Entonces su mirada cruzó el abismo y se detuvo frente a mí. Era una mirada normalísima aunque yo creyera lo contrario, y me tensé entera, desde el dedo último del pie, donde tengo ese pequeño callo cuyas durezas no me canso de hurgar, hasta el primer rizo de mi melena. Había huido del grupo con el pretexto de buscar un cenicero y me abría paso con el cigarrillo en una mano y la otra debajo, formando cuenco, para recoger la ceniza que amenazaba con derramarse. Como en las escasas mesas de la sala no había un solo cenicero, me aproximé a la ventana dispuesta a apagar la colilla en un macetero. Tuve que deslizarme entre la gente haciendo filigranas con el cuerpo, rozando a unos y a otros, excusándome por interrumpir, por pisar, por enganchar mi reloj al jersey de una señora que se sintió molesta, por fumar -hasta entonces no me había dado cuenta de que no fumaba nadie- y casi por estar allí, pues a todo lo ya expuesto se unía el hecho de que nadie me conocía, salvo la persona que me había invitado, que tampoco me conocía tanto, las cosas como son.

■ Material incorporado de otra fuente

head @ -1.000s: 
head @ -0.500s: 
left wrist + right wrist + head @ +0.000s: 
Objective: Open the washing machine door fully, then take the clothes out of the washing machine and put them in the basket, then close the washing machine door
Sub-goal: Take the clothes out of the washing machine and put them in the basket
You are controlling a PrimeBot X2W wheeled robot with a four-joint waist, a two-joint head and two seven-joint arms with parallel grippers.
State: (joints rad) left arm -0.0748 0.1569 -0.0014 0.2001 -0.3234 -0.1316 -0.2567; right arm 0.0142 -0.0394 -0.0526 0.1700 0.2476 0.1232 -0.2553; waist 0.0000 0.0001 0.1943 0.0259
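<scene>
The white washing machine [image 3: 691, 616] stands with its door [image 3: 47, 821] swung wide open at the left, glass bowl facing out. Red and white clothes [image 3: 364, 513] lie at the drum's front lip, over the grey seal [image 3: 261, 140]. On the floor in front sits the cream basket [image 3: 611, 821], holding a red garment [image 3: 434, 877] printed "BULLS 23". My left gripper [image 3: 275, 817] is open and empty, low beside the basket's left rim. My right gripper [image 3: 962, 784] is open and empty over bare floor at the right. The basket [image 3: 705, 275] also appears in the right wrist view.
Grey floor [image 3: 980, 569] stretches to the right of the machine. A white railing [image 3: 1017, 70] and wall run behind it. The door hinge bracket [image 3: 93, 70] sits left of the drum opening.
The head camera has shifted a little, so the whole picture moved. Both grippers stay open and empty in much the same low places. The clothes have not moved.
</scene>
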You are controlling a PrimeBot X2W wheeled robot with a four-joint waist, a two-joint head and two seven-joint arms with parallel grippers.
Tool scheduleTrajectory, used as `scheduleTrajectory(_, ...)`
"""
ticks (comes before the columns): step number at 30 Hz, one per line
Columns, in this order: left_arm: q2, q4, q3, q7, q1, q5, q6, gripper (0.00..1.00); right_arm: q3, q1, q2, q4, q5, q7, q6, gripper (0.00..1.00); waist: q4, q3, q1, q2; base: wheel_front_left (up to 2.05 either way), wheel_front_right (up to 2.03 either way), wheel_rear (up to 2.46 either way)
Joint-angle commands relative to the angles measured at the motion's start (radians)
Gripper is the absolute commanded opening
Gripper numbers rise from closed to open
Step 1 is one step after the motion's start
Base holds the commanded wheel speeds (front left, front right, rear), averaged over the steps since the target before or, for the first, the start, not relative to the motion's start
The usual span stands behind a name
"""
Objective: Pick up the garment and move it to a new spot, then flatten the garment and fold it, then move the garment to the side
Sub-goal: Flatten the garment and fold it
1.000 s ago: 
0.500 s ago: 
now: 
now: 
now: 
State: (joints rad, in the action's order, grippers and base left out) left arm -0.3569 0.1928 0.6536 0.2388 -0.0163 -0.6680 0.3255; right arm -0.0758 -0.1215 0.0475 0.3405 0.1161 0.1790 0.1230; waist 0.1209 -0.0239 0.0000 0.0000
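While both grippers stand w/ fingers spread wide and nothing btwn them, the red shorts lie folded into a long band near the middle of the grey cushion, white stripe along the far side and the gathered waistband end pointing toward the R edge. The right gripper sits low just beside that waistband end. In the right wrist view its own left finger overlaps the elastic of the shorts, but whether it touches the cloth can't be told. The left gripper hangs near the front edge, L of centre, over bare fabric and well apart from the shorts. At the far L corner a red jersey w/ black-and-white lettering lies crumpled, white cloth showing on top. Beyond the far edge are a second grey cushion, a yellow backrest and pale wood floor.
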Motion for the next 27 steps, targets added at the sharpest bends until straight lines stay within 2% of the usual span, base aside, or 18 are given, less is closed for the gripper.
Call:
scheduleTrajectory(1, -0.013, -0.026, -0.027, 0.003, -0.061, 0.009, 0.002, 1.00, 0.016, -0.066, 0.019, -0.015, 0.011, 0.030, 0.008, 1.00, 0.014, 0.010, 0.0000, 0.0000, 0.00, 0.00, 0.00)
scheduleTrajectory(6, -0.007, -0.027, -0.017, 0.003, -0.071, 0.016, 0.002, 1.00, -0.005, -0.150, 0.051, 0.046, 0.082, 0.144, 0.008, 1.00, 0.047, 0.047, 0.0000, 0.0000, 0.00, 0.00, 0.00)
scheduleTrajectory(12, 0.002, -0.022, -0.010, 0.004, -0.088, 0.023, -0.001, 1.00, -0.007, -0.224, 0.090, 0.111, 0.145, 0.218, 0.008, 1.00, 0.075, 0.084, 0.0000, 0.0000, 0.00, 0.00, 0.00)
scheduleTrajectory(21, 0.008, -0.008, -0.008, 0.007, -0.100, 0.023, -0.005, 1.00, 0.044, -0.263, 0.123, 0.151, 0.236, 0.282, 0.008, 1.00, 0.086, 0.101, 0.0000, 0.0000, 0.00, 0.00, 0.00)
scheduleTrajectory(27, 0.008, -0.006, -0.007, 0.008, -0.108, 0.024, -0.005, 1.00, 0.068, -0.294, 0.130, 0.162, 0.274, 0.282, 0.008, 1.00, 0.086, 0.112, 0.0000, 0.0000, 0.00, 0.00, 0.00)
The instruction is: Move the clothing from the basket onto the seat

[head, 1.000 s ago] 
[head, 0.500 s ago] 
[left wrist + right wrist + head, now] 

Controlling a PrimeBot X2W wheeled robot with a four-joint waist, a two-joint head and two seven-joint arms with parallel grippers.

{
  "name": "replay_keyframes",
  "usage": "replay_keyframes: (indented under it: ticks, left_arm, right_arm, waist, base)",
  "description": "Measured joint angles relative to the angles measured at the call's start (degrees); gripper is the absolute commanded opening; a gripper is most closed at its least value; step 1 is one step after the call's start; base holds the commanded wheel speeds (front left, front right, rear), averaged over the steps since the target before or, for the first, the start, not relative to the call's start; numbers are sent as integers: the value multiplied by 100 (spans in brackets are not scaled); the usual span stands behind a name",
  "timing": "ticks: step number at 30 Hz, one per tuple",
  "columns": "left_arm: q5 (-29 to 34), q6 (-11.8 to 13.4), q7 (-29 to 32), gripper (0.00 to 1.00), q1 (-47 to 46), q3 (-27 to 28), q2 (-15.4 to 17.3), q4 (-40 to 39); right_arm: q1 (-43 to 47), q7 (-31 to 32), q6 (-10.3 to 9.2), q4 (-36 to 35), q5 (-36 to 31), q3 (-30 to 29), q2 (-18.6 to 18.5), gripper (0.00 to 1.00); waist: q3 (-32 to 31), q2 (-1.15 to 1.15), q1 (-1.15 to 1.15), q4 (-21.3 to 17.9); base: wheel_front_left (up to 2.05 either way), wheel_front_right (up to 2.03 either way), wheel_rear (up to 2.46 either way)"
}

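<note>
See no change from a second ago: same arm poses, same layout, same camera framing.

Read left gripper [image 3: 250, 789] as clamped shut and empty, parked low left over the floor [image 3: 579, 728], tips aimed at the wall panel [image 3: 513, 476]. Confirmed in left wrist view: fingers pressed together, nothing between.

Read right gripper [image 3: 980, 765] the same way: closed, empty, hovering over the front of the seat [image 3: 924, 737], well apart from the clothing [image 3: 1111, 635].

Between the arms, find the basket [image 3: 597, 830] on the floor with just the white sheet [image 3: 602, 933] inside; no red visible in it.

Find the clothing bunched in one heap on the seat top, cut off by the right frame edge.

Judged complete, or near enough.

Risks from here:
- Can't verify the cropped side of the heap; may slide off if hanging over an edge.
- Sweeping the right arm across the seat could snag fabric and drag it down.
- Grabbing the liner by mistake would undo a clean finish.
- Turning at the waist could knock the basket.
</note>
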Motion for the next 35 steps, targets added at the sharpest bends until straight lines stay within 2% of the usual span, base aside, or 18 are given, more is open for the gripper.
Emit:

Yo estaba de espaldas y él me seguía. Dicen que las miradas se sienten también de espaldas, pero yo no noté nada, me di de bruces con ella al volverme tras apagar la colilla y la vi resbalando hacia el escote, donde se detuvo unos segundos, dos o tres, a lo mejor menos, lo justo para que yo brincara por dentro y me llevara instintivamente la mano al pecho en un gesto estúpido y puritano. Él se dio cuenta, pero yo no pude deshacer el ademán ni decirle que no era una puritana estúpida y que sólo estaba incómoda, primero por la presencia de esa gente en aquel acto tan aburrido, y segundo por mi propia indumentaria, pues me había vestido con una blusa fina y notaba la marca de mis pezones en la seda. Más que incómoda me encontraba insegura, como cuando llevas el pelo sucio o una carrera en las medias. Pero no pude decir ni hacer nada, permanecí con la mano estampada contra el pecho, disimulando lo indisimulable, mientras él descendía hacia el vértice del escote y sus ojos de agua, de primer rayo de sol después de un aguacero, acariciaban mi piel encogida y fresca. Alargó su brazo y yo me quedé como de pasta de boniato, que diría Loreto, con un sofoco que me iba y otro que me venía. Fue patético. El me tendía algo con la mano: era mi hombrera, la más asquerosa y sobada de todas las hombreras que tengo (por eso la uso, claro, porque ya ha cogido la forma de mi cuerpo y está moldeada a mi arquitectura), llena de pelusa de los jerseys y con el velero gastadísimo. Se me había caído al suelo cuando me dirigía hacia la ventana y él había tenido la delicadeza de recogerla. Horrorizada, se la arrebaté de las manos y entonces su sonrisa se volvió cínica y sus ojos dejaron de parecerme líquidos como el sol después de un aguacero. Pero eran los ojos de Leo, aquel primer Leo que hallé vestido de uniforme, con la comisura de los labios subrayada bajo su poderosa nariz de narcoadicto y un perfil distinto a todos los perfiles conocidos hasta aquel día. La enfermedad del amor acababa de desatarse.